Reputation: 1149
I have a project where we are sending text payloads over HTTP that include special ASCII codes. Using URLEncode on those special ASCII codes works as expected.
The gotcha, is I'm being told to use the x-www-form-urlencoded content type, but to accept the raw body as if it wasn't a form (no key/value pairs) and just urldecode the received content as a single payload.
Question: Is this reasonable? I haven't run across this before and checking on real-world versus potential 'spec-breaking' usage of x-www-form-urlencode (i.e. the 'form' part doesnt matter and can be ignored).
TIA for the cross-check!
Upvotes: 0
Views: 2274
Reputation: 904
To answer your question: No, it's not reasonable. If the data is not in key/value format, then using x-www-form-urlencoded
as Content-Type
doesn't make much sense (see the standard and here is a good explaination).
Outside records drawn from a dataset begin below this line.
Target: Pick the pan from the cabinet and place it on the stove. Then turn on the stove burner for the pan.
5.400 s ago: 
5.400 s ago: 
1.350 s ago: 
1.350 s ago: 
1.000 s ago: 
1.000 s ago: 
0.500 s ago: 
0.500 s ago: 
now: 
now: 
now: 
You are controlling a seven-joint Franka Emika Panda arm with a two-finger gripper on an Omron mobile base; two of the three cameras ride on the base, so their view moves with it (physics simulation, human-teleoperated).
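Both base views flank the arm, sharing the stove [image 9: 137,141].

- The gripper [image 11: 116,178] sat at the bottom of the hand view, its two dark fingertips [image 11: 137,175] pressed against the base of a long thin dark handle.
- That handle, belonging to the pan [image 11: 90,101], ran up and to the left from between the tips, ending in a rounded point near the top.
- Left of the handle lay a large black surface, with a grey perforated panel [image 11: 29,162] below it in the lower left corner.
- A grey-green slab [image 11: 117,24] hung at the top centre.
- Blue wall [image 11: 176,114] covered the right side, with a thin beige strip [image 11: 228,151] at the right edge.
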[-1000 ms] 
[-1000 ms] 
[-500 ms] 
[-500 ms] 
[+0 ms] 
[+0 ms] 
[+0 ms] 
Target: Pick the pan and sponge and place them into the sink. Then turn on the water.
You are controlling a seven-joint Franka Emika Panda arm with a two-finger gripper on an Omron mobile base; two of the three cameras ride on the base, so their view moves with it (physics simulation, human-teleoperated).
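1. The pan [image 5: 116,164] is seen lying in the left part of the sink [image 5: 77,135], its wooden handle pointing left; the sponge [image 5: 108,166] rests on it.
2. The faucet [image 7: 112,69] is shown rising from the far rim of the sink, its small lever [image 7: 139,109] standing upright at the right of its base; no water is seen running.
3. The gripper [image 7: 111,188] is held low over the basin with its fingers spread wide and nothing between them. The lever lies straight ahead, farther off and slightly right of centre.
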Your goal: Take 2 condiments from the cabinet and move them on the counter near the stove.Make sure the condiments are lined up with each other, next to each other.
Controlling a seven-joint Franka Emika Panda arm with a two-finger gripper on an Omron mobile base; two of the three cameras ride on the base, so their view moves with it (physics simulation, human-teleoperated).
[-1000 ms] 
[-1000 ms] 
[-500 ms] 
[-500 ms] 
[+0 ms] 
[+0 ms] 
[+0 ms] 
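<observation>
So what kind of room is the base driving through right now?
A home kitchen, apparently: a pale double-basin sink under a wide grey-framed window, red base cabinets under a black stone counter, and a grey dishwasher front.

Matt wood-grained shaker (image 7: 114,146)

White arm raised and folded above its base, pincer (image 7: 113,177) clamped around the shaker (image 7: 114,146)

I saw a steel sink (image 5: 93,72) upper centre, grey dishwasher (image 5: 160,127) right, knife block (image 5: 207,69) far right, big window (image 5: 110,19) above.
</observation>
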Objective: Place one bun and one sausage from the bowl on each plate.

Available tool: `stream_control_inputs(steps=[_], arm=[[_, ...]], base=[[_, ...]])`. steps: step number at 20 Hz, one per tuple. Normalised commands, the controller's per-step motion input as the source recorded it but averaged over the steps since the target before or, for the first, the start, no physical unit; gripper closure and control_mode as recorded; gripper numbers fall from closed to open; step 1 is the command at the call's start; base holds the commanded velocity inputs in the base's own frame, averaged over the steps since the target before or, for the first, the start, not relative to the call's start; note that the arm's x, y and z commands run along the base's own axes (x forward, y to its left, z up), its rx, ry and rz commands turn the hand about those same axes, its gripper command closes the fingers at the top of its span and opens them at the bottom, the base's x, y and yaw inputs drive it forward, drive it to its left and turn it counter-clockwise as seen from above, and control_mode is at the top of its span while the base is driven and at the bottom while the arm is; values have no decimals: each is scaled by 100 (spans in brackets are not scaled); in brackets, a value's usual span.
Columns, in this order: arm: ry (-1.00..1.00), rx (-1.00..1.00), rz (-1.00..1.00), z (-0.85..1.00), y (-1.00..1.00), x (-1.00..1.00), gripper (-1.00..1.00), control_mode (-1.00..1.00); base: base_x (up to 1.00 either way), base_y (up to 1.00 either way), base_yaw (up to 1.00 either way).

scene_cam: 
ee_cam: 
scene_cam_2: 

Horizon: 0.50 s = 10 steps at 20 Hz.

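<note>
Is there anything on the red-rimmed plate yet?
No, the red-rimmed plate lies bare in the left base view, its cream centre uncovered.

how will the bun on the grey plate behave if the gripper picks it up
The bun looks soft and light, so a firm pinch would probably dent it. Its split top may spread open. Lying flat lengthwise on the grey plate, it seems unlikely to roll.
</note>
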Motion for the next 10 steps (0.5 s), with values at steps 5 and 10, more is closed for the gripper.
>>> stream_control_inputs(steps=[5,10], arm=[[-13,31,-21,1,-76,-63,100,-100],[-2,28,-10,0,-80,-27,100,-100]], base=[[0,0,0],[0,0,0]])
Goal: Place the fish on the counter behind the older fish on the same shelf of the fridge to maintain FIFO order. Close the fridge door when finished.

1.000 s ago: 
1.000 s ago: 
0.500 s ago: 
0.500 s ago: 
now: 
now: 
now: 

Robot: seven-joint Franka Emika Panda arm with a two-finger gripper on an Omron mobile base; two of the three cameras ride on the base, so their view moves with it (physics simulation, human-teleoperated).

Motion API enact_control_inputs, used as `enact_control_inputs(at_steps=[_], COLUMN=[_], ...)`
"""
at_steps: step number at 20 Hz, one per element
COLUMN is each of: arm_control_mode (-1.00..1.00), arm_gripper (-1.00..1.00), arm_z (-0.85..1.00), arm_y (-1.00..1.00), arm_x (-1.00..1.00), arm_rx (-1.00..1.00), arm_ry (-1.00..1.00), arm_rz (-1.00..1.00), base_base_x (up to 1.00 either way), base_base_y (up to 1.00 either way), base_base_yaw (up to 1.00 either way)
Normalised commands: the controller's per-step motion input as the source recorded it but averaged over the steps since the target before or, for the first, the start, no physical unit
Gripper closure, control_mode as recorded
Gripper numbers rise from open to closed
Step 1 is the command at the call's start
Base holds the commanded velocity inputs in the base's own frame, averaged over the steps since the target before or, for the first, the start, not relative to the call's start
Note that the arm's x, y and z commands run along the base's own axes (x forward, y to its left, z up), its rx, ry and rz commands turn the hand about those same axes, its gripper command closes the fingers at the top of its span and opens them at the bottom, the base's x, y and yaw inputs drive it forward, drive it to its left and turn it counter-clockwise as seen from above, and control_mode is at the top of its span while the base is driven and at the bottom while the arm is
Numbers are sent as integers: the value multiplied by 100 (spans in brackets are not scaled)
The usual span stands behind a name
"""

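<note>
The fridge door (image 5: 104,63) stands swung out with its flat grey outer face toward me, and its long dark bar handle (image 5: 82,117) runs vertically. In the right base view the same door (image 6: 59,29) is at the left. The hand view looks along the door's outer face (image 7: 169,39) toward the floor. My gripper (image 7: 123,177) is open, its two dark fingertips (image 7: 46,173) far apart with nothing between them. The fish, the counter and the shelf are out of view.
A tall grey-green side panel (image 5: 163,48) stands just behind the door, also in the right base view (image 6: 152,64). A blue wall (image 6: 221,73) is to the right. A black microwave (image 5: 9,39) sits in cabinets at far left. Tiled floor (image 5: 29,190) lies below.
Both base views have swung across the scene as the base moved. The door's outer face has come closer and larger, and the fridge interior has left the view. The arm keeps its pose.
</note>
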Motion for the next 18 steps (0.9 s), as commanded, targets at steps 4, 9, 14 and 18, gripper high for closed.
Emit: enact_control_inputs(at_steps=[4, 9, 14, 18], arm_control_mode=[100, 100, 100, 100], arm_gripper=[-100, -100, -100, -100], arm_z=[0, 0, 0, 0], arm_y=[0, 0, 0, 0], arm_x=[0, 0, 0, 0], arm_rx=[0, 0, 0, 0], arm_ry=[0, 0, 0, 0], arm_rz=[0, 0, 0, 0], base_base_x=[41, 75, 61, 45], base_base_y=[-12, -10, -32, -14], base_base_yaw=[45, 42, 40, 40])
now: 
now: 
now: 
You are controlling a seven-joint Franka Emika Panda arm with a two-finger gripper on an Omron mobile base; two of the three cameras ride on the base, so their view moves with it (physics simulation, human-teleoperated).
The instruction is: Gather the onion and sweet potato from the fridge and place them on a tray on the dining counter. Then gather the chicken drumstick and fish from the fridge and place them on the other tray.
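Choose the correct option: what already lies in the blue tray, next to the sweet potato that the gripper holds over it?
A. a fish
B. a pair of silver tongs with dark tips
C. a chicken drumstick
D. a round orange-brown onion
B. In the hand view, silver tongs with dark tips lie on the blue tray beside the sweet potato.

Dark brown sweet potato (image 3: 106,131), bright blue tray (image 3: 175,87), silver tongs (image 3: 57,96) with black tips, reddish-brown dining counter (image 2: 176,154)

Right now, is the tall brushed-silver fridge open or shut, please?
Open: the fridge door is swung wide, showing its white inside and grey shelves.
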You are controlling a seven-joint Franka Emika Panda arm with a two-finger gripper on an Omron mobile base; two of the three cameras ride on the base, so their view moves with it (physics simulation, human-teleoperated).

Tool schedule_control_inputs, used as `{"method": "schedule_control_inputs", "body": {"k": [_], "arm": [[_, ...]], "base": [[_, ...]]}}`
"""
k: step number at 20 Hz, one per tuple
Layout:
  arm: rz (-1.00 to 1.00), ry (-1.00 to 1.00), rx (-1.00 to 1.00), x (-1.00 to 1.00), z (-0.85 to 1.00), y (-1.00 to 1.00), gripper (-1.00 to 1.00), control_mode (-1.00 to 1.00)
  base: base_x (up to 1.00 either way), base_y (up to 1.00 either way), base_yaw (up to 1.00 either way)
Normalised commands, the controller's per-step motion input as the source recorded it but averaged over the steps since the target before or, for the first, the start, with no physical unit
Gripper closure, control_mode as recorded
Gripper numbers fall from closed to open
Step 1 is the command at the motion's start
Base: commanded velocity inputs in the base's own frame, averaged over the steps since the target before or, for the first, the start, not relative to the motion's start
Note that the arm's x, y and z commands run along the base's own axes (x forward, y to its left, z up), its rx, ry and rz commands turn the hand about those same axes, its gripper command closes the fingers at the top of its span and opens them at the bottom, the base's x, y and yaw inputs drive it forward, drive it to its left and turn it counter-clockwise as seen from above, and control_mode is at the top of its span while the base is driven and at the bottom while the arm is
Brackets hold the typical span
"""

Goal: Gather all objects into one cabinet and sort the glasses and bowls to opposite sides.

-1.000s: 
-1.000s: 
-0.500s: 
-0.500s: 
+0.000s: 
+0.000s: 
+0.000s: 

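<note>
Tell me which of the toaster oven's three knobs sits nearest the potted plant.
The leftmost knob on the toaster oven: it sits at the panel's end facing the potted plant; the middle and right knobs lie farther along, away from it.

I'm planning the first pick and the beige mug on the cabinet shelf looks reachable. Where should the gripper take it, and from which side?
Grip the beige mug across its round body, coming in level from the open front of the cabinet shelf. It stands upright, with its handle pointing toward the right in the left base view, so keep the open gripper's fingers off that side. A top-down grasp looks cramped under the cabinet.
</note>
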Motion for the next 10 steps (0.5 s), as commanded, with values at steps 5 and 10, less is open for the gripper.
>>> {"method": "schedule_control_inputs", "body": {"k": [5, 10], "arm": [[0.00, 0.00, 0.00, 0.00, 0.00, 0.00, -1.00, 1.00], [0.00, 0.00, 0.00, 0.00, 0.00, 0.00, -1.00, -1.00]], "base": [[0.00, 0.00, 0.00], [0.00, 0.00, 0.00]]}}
What to use else? It really depends on your data. From the standard (RFC2045):
Content-Type Header Field
The purpose of the Content-Type field is to describe the data contained in the body fully enough that the receiving user agent can pick an appropriate agent or mechanism to present the data to the user, or otherwise deal with the data in an appropriate manner. The value in this field is called a media type.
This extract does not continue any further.